This invention is directed to a digital watch which employs a multiplex signal processing circuit on a C/MOS chip with a liquid crystal digital horological display.
The employment of an electronic oscillator to produce pulses which are processed to drive a digital watch display is broadly old. There are a number of publications on this subject, and these include an article entitled "C/MOS Digital Wrist Watch Features Liquid Crystal Display" by N. A. Luce, Electronics, Apr. 10, 1973, pages 93 through 97. Another short news item is entitled "TI's Liquid Crystal Set for Digital Watch" which appears in Electronics, Apr. 24, 1972, at page 42. A review or overview article entitled "The Electronic Watch" by Marce Eleccion appears in IEEE/Spectrum, April 1973, at pages 24 through 32. The two Electronics articles teach that liquid crystals must be continuously energized, and thus there must be a liquid crystal display device for each of the types of information which are to be displayed. Thus, when a large number of displays are desired, as in the Apr. 24, 1972 Electronics article, the electronic circuitry must continually process all of this information to maintain the display. The continuously operating circuitry within the watch must be adequate and complete enough to continuously calculate and store all of this information and also drive the display itself.
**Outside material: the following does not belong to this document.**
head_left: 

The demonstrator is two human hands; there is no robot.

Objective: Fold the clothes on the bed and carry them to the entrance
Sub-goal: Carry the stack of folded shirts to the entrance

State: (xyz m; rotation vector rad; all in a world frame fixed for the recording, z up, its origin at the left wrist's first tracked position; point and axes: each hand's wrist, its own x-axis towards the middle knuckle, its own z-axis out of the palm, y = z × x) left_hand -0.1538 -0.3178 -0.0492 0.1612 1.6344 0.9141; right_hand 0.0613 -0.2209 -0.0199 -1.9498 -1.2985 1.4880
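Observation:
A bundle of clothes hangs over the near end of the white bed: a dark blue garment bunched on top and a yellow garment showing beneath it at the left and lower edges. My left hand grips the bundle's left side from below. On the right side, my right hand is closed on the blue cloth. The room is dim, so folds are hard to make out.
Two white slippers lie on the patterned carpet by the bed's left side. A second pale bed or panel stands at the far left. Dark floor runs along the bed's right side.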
With light emitting diode displays, it was found that multiplexing of signals could be employed to reduce the circuit complexity by reducing the number of decoders between the counters and the light-emitting diode displays. This is because the multiplexing of the signal, while causing high cyclic rate energization of the light-emitting diodes, still provides an acceptable diode output signal. However, at present liquid crystals cannot be driven directly from a multiplexed signal, because each segment requires continuous drive.
In order to aid the understanding of this invention, it can be stated in essentially summary form that it is directed to a digital watch with liquid crystal display of horological information, particularly with manually operable selectors on the watch so that the character of the output information displayed by the liquid crystal display can be selected. In some conditions of the manual selectors, a particular type of information is displayed. In other conditions of the selectors, other horological information is displayed upon the same liquid crystal displays.
Accordingly, it is an object of this invention to provide a digital watch with liquid crystal display devices for continuous display of horological information and the type of information being displayed upon the particular liquid crystal display device is a function of manual selection. It is another object to provide a digital watch wherein manually operable switches control the horological information which will be displayed upon the liquid crystal display. It is a further object to employ an oscillator, together with frequency dividers and counters to provide a plurality of different kinds of horological information which can be selectively displayed upon a single liquid crystal display set. It is a further object to provide a multiplexing arrangement in connection with horological information counters together with counter information decoders so that the number of decoders can be reduced through multiplexing. It is a further object to provide a digital watch circuit which includes a decoded and multiplexed series of horological signals which are thereupon demultiplexed and fed to memory units for each portion of the display so that the memories each control drive to their own portion of the display in accordance with the multiplexed information.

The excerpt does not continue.